フランスはベテランのリベリ、エブラを先発から外し、どちらかといえば、若手中心の布陣。それでも、個の力量ではスピード、パワーとも、日本を大きく上回っていた。ただ、欠けていたのは、フィニッシュを決めきる心身両面の技量であった。フランスの若手代表選手は、国際試合の経験不足、俗な表現を使えば、「場数」を踏んでいないということ。後半23分、フランスは切り札リベリを投入して局面の打開を図ったが、リベリのプレーは独善的で個人プレーに走るばかり。周囲とのコンビネーションを深めようという意識は見られなかった。

◎難題を抱えたフランス代表

日本はそんなフランスに救われ、とにもかくにも、前半を無失点で切り抜けたのが勝因だ。それ以外にはない。そんなフランス代表はといえば、1998年の自国W杯優勝後、2002年(日韓で予選敗退)、2006年(ドイツで準優勝)、2010年(南アフリカで予選敗退)とW杯には出場し続けているものの、最近の成績は芳しくない。2008年ユーロでは予選敗退、2010年の南アフリカ大会では、大会開催中に代表監督と主力選手が衝突し、チームは空中分解。予選リーグで敗退してしまった。2012年ユーロ大会もベスト8にとどまった。現監督のデシャンは、2014年のW杯予選突破はもちろんのこと、本戦でも好成績を期待される――老舗再建を託される――切り札的存在の指揮官だ。

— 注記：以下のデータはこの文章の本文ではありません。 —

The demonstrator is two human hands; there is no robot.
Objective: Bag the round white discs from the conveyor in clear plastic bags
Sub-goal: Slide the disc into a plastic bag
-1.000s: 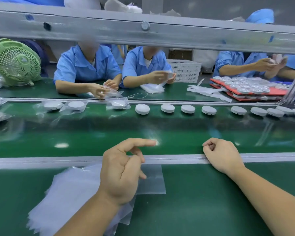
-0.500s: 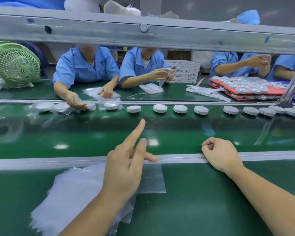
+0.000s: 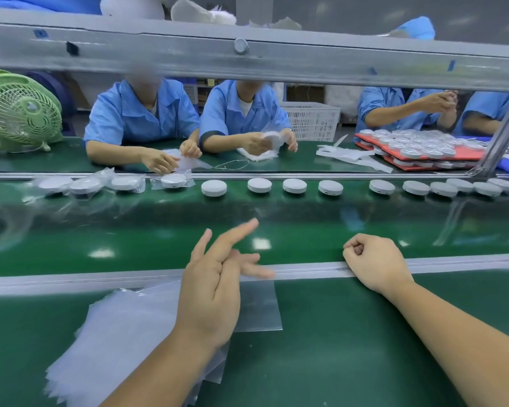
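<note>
A row of round white discs [image 3: 259, 185] lies along the far side of the green conveyor belt [image 3: 159, 230]. Further left, several discs sit inside clear bags [image 3: 173, 180]. A stack of clear plastic bags [image 3: 124, 333] lies on the near green table under my left forearm. My left hand [image 3: 215, 289] hovers above that stack and the metal rail, fingers stretched out toward the belt, holding nothing. My right hand [image 3: 373, 262] rests on the rail as a loose fist, with nothing in it.
A metal rail [image 3: 71, 284] divides my table from the belt. An overhead metal beam [image 3: 306, 60] crosses the view. Across the belt sit people in blue shirts, a green fan [image 3: 21, 110], a white basket [image 3: 312, 120] and red trays of discs [image 3: 423, 148].
My left hand opened from a curled pose and stretched its fingers forward. The discs on the belt drifted left. My right hand stayed on the rail.
</note>
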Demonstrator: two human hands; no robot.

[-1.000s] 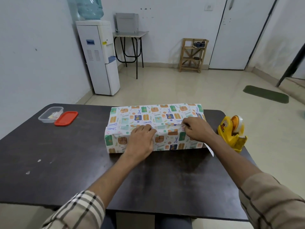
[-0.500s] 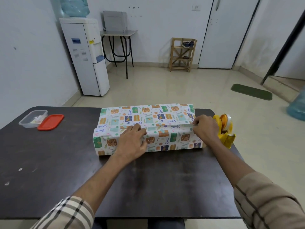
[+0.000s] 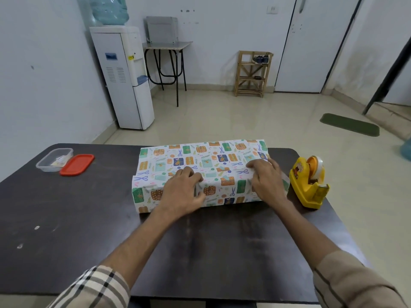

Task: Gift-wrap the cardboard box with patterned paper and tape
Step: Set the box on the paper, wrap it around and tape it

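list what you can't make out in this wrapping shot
Head view only.
Paper seam: under the left hand and right hand; tape there cannot be told.
Cardboard box: wholly covered by patterned paper.
Clear container contents: too small to identify.
Left fingertips: tucked beneath the knuckles; pinch or press unclear.

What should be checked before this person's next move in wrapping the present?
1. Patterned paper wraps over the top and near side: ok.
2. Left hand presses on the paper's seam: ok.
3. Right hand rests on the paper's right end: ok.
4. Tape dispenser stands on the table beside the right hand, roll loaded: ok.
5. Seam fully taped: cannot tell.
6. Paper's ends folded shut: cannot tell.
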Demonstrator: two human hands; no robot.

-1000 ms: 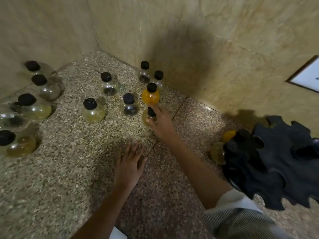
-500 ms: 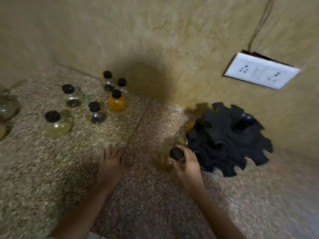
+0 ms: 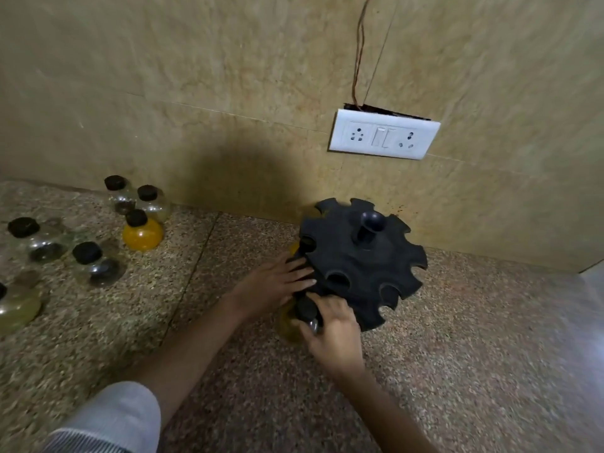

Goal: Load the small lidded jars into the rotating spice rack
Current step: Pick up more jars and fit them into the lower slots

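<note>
We see the right hand (image 3: 333, 335) curled round a small yellowish jar (image 3: 287, 325) at its black-lidded neck, holding it against the near rim of the black spice rack (image 3: 359, 266), which stands on the speckled tabletop (image 3: 457, 338). The left hand (image 3: 274, 286) lies with straight fingers on the rack's left edge (gripping nothing). We also find an orange jar (image 3: 142, 232) standing well apart to the left among other jars.

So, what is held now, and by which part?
The right hand grips a yellowish jar by its black lid. The left hand holds nothing; its straight fingers touch the rack.
</note>
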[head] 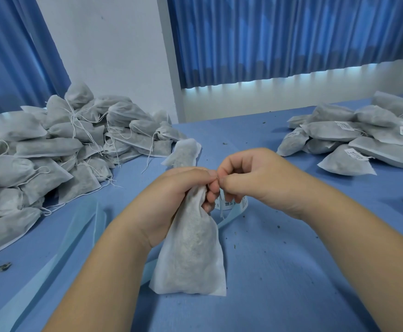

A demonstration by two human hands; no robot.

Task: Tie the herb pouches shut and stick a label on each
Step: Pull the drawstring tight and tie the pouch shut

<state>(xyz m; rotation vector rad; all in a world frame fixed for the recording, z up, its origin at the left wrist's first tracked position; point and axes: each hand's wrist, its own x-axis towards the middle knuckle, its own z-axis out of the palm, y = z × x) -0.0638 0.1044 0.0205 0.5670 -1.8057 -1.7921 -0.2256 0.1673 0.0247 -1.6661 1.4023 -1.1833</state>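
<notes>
- Pouch (190,248): standing on its base on the table (291,271) right in front of me, between my forearms. It is white non-woven fabric, thin and faintly see-through, with dark herb showing through. It has a flat seamed bottom and a body tapering to a gathered neck. I am judging it light, soft and squashy, not fragile, and likely to slump if released. The neck is the place to take hold.
- Left hand (171,195): wrapping its fingers round the gathered neck and keeping the pouch upright.
- Right hand (250,178): curling, with its fingertips pinching together at the pouch's mouth, right against the left fingers. I am taking it to be pinching the drawstring (221,212), a thin white cord whose loose end is hanging just below. The pinch point itself is hidden.
- Label strip (230,203): white barcode stickers on glossy pale blue backing, sitting just behind my fingers. I cannot tell whether it is touching them.
- Crumbs (278,226): dry dark herb flecks lying scattered over the blue table covering.
- Spare pouch (186,152): lying flat just beyond my hands.
- Heap of untied pouches (52,152): piling up at the far left, grey-white and lumpy, with cords trailing loose.
- Heap of labelled pouches (363,137): lying at the far right with stickers showing on several.
- Curtains (291,37): blue and pleated, hanging against the white wall at the back.
</notes>
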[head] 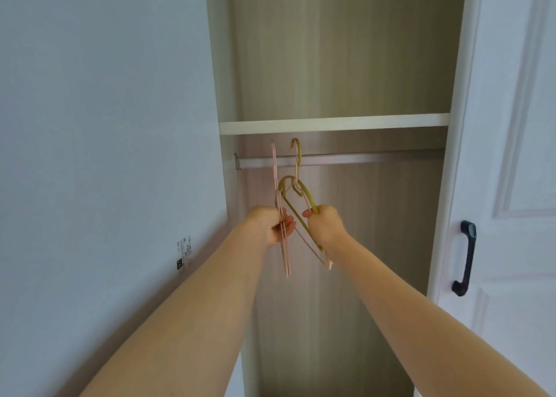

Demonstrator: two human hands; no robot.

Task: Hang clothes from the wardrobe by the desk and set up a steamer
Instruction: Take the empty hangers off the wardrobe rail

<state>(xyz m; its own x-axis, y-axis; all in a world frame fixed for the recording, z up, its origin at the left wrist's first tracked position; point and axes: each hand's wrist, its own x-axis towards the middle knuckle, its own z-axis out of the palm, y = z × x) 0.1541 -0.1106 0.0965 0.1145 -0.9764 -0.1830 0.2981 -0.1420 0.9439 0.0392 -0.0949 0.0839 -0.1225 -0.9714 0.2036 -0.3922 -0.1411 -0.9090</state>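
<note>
The wardrobe (346, 66) stands open, its white door (511, 126) right of the rail (346, 158). Just below the rail, the left hand (270, 225) has its grip closed round pink hangers (275, 174) hooked over it. The right hand (326, 225) has its grip round an olive hanger (310, 199).

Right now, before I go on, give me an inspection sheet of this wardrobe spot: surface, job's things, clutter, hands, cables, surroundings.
Surface: white shelf above a metal rail; nothing seen on the shelf edge.
Job's things: pink hangers with a hook up at the rail; green hanger tilted below the rail. No clothes or steamer seen.
Clutter: nothing seen.
Hands: left hand grips the pink hangers; right hand grips the green hanger.
Cables: nothing seen.
Surroundings: open white door with a dark handle on the right; pale wall with small labels on the left.
</note>
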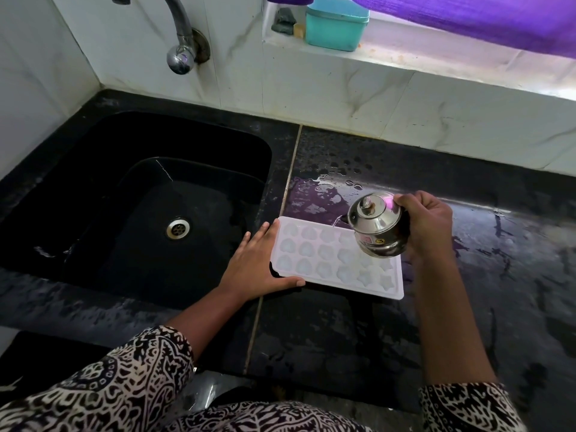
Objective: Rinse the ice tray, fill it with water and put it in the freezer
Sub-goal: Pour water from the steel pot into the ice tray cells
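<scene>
1. Presently, the left hand [258, 263] lies flat on the black stone desk [343, 332]. Its fingers [265, 235] are straight and set against the short end of the white ice tray [324, 260], and the thumb runs along the tray's near edge. It grips nothing.
2. The right hand [427, 226] has its fingers [405, 199] curled round a small lidded steel pot [378, 226]. The pot is held tilted above the end of the tray farthest from the left fingers.
3. A thin stream of water [336, 222] leaves the spout on the side facing the left fingers and falls toward the tray's far row.
4. The ice tray lies flat on the desk between the two sets of fingers, touching the left ones and passing beneath the pot. Its cells are heart- and star-shaped. How full they are cannot be told.
5. Just beyond the right fingers, a puddle [327, 188] wets the desk.
6. Outward of the left fingers sits a black sink [93, 169] with a steel drain [177, 228]. A tap [180, 32] is fixed to the tiled wall beyond.
7. Well beyond both sets of fingers, a teal box [335, 26] stands on the ledge [389, 60].
</scene>
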Motion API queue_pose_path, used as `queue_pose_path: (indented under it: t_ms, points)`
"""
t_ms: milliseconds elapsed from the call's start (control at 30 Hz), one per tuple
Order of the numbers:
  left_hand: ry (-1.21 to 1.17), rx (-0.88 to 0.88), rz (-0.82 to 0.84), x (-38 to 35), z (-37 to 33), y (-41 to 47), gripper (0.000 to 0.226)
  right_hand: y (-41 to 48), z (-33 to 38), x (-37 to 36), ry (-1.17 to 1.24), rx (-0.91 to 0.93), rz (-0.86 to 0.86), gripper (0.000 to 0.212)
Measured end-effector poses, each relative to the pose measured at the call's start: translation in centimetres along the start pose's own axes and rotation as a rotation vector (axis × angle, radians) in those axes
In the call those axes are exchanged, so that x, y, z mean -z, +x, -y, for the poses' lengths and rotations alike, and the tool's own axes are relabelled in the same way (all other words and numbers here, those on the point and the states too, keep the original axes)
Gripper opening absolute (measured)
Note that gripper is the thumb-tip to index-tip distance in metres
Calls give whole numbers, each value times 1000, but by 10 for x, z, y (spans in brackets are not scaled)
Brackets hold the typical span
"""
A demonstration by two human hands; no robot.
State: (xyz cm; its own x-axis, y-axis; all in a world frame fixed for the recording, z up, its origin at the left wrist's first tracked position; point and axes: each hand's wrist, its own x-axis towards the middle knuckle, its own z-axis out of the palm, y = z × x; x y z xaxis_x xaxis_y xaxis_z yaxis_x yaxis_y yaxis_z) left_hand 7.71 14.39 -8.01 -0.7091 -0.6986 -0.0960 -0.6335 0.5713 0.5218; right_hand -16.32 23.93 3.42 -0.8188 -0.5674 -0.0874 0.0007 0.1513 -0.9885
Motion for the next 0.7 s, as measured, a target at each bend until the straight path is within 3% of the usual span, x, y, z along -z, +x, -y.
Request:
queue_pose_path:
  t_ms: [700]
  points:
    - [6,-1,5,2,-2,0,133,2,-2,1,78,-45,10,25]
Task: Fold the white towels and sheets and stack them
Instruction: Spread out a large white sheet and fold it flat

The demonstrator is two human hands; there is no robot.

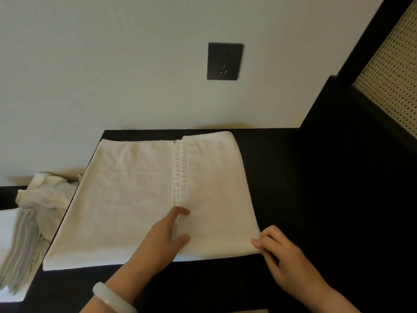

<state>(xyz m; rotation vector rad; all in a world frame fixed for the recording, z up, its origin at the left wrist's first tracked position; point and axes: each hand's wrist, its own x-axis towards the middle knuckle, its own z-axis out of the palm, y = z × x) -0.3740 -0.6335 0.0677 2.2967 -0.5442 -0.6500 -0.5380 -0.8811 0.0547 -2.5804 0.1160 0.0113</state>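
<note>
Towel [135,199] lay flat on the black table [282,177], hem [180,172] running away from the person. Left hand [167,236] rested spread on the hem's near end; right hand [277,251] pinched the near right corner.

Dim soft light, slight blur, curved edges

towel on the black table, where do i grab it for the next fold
Probably the near right corner of the towel, coming from the right: that folded edge lies free on the table, and the right hand pinches there.
</note>
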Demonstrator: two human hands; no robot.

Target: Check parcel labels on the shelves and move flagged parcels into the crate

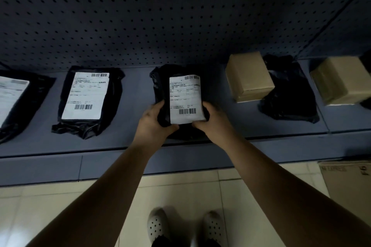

彼は1998年のW杯優勝チームの主将であるが、指揮官として彼が描くフランス代表の課題は、過去の栄光を捨て去ることにあるようにみえる。98年当時の史上最強のフランス代表には、ジダン、アンリ、トレゼゲ、ビエラ、デサイー、リザラズとずらりとスター選手が揃っていた。ここまでのタレントが揃うのは50年に一回あるかないかのこと。過去の栄光の再現は難しい。そこで、監督デシャンに課せられた使命は、ある程度のスピード、パワー、技術をもった選手を鍛え、コンビネーションと組織力で勝てるチームをつくること。そういう意味で、いま現在のフランス代表は発展途上、チームづくりの段階だとみられる。

◎負けたフランスにとっては“サンドニの悲劇”

そればかりではない。フランス代表が直面する最重要試合は、16日のアウエーでのW杯予選スペイン戦。デシャンはベテラン(リベリ、エブラ)を温存し、若手の底上げ、経験を積ませる試合として日本戦を位置づけたのではないか。そんなフランスに日本は勝った。実力で言えば、日本はフランスと5回試合をして1回勝てるかどうかの力量である。その1回が今回だったと筆者は考える。

2001年3月、フランス人トルシエに率いられた日本代表は、当地において0−5で大敗した。この試合は、“サンドニの虐殺”と呼ばれ、日本と世界の力の差を示したものとして、日本のサッカーファンの心に深く刻み込まれた。しかし、先述のとおり、フランスはその後、凋落を続け、直近のW杯南アフリカ大会で予選敗退した。一方の日本は同大会で予選突破を果たしている。日本が力をつけ、フランスが力を落としているとはいえ、前出のとおり、日本がフランスに勝つのは5回に1回程度だと思われる。勝ったには勝ったが、日本が攻撃の形をつくれていたわけではない。

そんな日本にフランスは負けた。スペイン戦に尾を引くいやな負けである。スペイン戦に悪い影響を与えれば、フランスにとってこの敗戦は“サンドニの悲劇”と評してもおかしくない。一方、日本の力量が判明するのは、16日のブラジル戦である。